== WORK TO COMPLETE ==
What lines in the data hold the string "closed"? Show them.

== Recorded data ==
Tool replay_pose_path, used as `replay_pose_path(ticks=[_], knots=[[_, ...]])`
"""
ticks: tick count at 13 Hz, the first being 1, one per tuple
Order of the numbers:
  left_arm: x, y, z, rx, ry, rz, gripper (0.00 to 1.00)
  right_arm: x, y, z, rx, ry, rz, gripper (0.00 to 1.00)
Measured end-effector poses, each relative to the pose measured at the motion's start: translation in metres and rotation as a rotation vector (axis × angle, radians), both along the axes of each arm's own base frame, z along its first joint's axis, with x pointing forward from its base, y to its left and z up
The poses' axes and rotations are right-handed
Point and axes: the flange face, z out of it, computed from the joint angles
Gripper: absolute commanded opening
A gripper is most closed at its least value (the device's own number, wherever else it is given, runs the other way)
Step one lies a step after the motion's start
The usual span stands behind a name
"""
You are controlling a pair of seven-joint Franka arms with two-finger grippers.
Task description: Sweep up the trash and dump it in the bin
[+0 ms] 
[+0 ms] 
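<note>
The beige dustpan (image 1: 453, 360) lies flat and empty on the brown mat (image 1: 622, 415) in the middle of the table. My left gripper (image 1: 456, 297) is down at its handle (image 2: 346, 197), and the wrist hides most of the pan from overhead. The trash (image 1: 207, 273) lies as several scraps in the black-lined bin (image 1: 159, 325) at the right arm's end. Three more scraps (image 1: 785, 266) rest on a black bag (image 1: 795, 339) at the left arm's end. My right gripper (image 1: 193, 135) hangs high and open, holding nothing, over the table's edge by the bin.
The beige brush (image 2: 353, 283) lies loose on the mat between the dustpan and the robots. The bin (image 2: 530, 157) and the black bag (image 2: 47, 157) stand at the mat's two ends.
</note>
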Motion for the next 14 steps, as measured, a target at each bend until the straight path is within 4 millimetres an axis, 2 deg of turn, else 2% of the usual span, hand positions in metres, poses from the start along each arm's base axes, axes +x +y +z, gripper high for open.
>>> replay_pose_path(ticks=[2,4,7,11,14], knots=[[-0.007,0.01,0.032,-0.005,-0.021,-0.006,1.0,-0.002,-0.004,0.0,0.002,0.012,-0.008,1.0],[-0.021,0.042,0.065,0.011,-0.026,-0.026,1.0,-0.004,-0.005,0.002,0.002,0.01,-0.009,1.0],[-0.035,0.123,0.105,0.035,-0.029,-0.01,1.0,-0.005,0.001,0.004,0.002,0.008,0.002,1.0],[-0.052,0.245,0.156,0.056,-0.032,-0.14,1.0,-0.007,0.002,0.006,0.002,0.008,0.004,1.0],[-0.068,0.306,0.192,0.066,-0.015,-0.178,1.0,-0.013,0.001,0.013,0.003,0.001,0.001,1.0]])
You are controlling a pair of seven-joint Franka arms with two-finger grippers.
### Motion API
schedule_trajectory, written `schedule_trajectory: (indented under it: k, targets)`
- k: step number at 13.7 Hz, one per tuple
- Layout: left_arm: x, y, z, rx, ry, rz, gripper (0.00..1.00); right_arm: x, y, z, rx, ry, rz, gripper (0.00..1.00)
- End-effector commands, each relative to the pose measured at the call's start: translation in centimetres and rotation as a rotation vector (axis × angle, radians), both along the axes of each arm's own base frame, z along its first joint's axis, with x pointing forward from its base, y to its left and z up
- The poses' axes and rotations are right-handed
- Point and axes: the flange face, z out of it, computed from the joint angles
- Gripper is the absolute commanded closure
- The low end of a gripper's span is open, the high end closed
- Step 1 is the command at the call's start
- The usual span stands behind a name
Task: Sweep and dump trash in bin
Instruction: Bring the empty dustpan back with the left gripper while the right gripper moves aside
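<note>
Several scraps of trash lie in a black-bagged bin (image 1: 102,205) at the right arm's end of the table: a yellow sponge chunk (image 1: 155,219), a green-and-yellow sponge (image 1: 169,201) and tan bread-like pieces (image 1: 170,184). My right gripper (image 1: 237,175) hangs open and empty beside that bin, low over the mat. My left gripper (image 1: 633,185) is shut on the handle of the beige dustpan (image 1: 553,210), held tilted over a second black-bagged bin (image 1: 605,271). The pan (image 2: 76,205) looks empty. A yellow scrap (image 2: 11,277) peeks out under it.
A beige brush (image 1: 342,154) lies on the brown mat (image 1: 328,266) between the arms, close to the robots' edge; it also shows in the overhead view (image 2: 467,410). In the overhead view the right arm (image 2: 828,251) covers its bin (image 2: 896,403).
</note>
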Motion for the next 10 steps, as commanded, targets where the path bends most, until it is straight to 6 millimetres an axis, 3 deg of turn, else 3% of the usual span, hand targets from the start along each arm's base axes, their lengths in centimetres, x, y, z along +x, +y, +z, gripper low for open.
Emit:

== RESULT ==
A gripper is most closed at its least value (the device's own number, wherever else it is given, runs the other way)
- The low end of a gripper's span is open, the high end closed

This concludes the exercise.